In 1984 Thomas A. Sebeok faced this problem when he had been commissioned by The Office Of Nuclear Waste Isolation to warn alien visitors that they’re in a danger zone, where the nuclear waste is buried. To make it sound less weird, it must be noted that this kind of waste remains radioactive for more than ten thousand years. That’s more than enough time for great empires and civilisations to disappear and it’s very naive to think that the world we know today will last that long.

Almost immediately, Sebeok discarded the possibility of any type of verbal communication for the earlier mentioned reasons, or electric signals, since they need a constant power supply. The solution was to fill up the entire zone with messages in all known languages, thinking that it was statistically possible that at least one of these messages would be understandable for the future visitors. Even if only part of one of the messages was decipherable, it would still act as a sort of Rosetta stone, allowing the visitors to translate the rest.

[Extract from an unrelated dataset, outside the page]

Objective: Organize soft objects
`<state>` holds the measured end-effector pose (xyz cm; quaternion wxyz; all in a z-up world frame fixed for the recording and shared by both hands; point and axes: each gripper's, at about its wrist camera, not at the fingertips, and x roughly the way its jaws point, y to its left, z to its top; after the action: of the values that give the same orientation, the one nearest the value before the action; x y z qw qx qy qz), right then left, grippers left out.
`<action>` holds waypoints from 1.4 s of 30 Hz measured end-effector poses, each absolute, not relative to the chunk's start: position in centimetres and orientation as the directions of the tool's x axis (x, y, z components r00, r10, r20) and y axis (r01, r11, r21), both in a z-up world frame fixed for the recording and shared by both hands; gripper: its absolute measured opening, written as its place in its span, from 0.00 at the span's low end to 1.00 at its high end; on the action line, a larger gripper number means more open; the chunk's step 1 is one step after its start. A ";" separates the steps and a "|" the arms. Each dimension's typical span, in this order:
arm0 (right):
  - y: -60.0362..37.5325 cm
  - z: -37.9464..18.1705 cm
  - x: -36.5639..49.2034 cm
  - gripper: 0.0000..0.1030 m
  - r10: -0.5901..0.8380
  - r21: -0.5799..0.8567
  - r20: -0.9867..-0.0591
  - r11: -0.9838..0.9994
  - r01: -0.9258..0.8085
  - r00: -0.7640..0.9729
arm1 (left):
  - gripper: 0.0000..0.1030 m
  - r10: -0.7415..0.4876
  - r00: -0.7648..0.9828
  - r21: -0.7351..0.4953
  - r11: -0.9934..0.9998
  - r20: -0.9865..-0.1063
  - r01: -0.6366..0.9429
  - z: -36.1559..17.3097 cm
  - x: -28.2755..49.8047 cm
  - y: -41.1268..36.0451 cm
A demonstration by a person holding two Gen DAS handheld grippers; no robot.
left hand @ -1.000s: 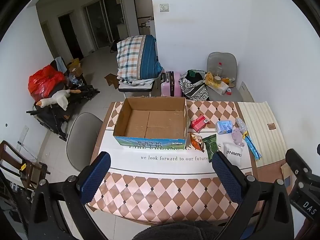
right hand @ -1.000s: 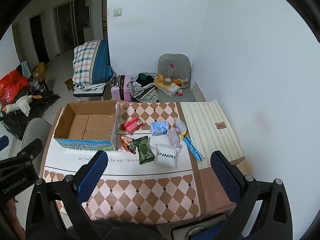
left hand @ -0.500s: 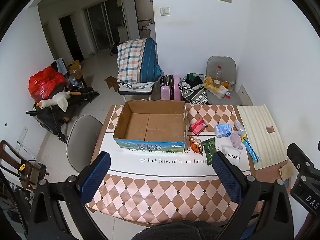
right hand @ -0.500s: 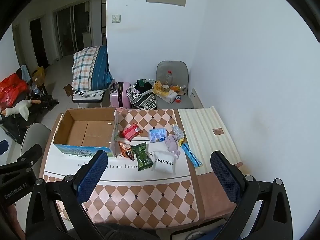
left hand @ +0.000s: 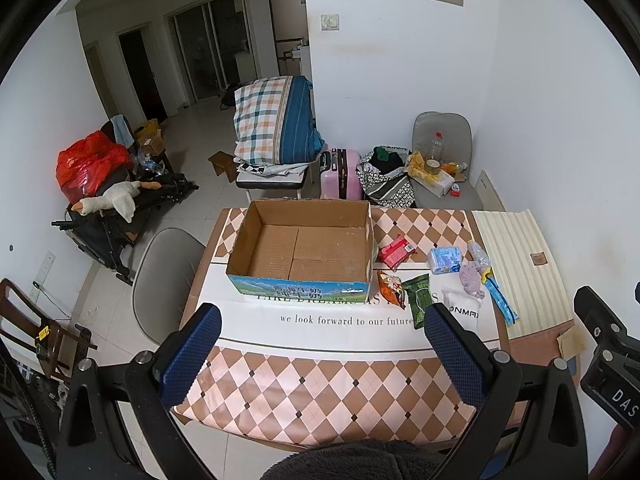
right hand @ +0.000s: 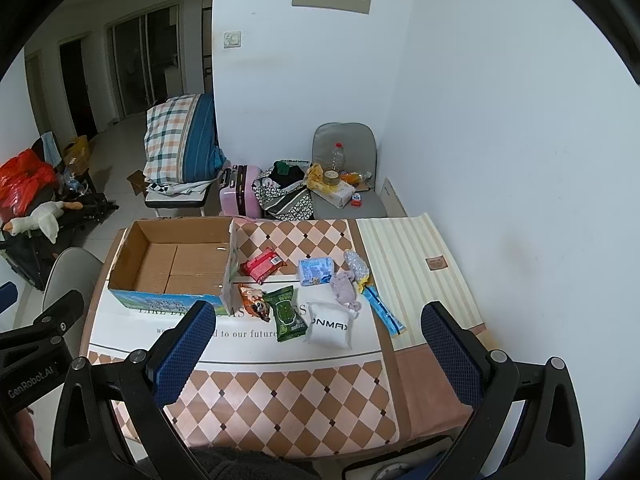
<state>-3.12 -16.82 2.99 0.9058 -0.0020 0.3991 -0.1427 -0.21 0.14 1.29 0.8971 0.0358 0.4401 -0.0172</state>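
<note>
An empty open cardboard box (left hand: pixel 304 246) (right hand: pixel 176 260) stands on the checkered table. To its right lie soft packets: a red pack (right hand: pixel 263 265), a blue tissue pack (right hand: pixel 316 271), an orange snack bag (right hand: pixel 253 300), a green wipes pack (right hand: pixel 287 314), a white pouch (right hand: pixel 329 325), a lilac cloth (right hand: pixel 345 288) and a blue tube (right hand: pixel 383 312). My left gripper (left hand: pixel 322 354) is open and empty, high above the table's near edge. My right gripper (right hand: pixel 320 350) is open and empty, above the near right side.
A grey chair (left hand: pixel 164 276) stands left of the table (left hand: pixel 320 396). A striped mat (right hand: pixel 416 268) covers the table's right end by the white wall. Behind the table are a pink suitcase (left hand: pixel 340 174), bags, a chair with a bottle (left hand: pixel 438 160) and folded bedding (left hand: pixel 276 120).
Both grippers have risen and pulled back, so the table and objects appear smaller and lower in view. Nothing on the table has moved.
</note>
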 end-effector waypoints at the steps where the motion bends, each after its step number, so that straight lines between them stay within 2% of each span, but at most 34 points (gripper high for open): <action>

To summarise, I think that communicating with extraterrestrial life is impossible until we meet them, because there’s an infinite number of possible kinds of aliens, as well as ways of communicating and one will always find a scenario in which the message won’t be understandable. In other words, it’s impossible to create a language which will be acceptable and understandable for unknown life form. However, the idea that some day, against enormous odds, our message might be intercepted by intelligent extraterrestrial life is very exciting, even if it’ll be meaningless for them. It’s a great reminder for everyone, that we are just a tiny dot in the universe and all we can do is to wait until someone will discover us.